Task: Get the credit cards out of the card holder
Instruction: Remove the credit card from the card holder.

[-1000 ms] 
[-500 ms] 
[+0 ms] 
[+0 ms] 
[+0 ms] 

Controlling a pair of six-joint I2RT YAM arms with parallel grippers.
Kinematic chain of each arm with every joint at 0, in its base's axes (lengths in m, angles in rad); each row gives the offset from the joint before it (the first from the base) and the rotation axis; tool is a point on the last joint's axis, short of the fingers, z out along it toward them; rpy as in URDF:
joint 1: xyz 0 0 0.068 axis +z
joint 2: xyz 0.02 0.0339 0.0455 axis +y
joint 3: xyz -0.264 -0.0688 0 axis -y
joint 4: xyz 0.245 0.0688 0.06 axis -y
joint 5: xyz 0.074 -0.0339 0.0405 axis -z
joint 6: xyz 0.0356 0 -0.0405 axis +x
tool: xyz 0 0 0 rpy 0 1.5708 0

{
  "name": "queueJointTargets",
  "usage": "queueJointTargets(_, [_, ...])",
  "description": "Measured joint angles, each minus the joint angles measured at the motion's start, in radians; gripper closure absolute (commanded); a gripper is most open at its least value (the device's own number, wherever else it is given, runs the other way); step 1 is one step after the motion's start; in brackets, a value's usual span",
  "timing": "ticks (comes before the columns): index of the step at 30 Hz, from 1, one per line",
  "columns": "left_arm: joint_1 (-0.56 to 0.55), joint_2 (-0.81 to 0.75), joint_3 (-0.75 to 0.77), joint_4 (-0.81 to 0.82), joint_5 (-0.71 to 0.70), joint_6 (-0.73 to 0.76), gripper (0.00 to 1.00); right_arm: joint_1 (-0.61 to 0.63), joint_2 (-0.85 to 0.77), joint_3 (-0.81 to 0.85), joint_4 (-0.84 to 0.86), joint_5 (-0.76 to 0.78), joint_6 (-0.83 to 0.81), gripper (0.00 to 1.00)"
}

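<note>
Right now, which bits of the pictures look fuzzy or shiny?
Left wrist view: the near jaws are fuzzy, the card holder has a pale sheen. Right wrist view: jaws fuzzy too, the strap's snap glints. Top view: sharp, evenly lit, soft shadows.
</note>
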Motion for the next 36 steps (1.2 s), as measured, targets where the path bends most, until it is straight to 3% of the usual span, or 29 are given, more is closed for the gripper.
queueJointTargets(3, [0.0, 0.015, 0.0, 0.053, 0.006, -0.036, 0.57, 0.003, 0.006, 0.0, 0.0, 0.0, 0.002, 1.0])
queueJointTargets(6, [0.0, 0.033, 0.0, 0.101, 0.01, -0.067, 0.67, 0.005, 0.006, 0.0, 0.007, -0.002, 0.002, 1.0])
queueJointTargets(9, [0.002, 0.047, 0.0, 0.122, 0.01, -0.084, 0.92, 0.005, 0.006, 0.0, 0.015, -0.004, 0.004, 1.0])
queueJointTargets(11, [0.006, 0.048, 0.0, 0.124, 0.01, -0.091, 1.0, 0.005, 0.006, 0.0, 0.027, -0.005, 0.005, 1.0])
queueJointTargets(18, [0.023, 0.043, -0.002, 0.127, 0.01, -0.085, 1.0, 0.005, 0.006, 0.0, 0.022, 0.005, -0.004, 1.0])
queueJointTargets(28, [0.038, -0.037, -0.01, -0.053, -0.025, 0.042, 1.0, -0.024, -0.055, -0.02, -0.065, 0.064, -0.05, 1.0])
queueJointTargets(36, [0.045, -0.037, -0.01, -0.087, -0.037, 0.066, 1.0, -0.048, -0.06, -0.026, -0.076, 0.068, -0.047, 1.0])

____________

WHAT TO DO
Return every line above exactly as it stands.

YOUR SOLUTION
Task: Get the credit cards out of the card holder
Instruction: Remove the credit card from the card holder.

[-1000 ms] 
[-500 ms] 
[+0 ms] 
[+0 ms] 
[+0 ms] 

Controlling a pair of six-joint I2RT YAM arms with parallel grippers.
Kinematic chain of each arm with every joint at 0, in its base's axes (lengths in m, angles in rad); each row gives the offset from the joint before it (the first from the base) and the rotation axis; tool is a point on the last joint's axis, short of the fingers, z out along it toward them; rpy as in URDF:
joint 1: xyz 0 0 0.068 axis +z
joint 2: xyz 0.02 0.0339 0.0455 axis +y
joint 3: xyz -0.264 -0.0688 0 axis -y
joint 4: xyz 0.245 0.0688 0.06 axis -y
joint 5: xyz 0.074 -0.0339 0.0405 axis -z
joint 6: xyz 0.0356 0 -0.0405 axis +x
tool: xyz 0 0 0 rpy 0 1.5708 0

{
  "name": "queueJointTargets",
  "usage": "queueJointTargets(_, [_, ...])",
  "description": "Measured joint angles, each minus the joint angles measured at the motion's start, in radians; gripper closure absolute (commanded); a gripper is most open at its least value (the device's own number, wherever else it is given, runs the other way); step 1 is one step after the motion's start; in brackets, a value's usual span",
  "timing": "ticks (comes before the columns): index of the step at 30 Hz, from 1, one per line",
  "columns": "left_arm: joint_1 (-0.56 to 0.55), joint_2 (-0.81 to 0.75), joint_3 (-0.75 to 0.77), joint_4 (-0.81 to 0.82), joint_5 (-0.71 to 0.70), joint_6 (-0.73 to 0.76), gripper (0.00 to 1.00); right_arm: joint_1 (-0.61 to 0.63), joint_2 (-0.85 to 0.77), joint_3 (-0.81 to 0.85), joint_4 (-0.84 to 0.86), joint_5 (-0.76 to 0.78), joint_6 (-0.83 to 0.81), gripper (0.00 to 1.00)"
}

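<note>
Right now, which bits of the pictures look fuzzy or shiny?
Left wrist view: the near jaws are fuzzy, the card holder has a pale sheen. Right wrist view: jaws fuzzy too, the strap's snap glints. Top view: sharp, evenly lit, soft shadows.
</note>
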Motion for the next 36 steps (1.2 s), as measured, targets where the path bends most, until it is straight to 3% of the usual span, or 29 are given, more is closed for the gripper.
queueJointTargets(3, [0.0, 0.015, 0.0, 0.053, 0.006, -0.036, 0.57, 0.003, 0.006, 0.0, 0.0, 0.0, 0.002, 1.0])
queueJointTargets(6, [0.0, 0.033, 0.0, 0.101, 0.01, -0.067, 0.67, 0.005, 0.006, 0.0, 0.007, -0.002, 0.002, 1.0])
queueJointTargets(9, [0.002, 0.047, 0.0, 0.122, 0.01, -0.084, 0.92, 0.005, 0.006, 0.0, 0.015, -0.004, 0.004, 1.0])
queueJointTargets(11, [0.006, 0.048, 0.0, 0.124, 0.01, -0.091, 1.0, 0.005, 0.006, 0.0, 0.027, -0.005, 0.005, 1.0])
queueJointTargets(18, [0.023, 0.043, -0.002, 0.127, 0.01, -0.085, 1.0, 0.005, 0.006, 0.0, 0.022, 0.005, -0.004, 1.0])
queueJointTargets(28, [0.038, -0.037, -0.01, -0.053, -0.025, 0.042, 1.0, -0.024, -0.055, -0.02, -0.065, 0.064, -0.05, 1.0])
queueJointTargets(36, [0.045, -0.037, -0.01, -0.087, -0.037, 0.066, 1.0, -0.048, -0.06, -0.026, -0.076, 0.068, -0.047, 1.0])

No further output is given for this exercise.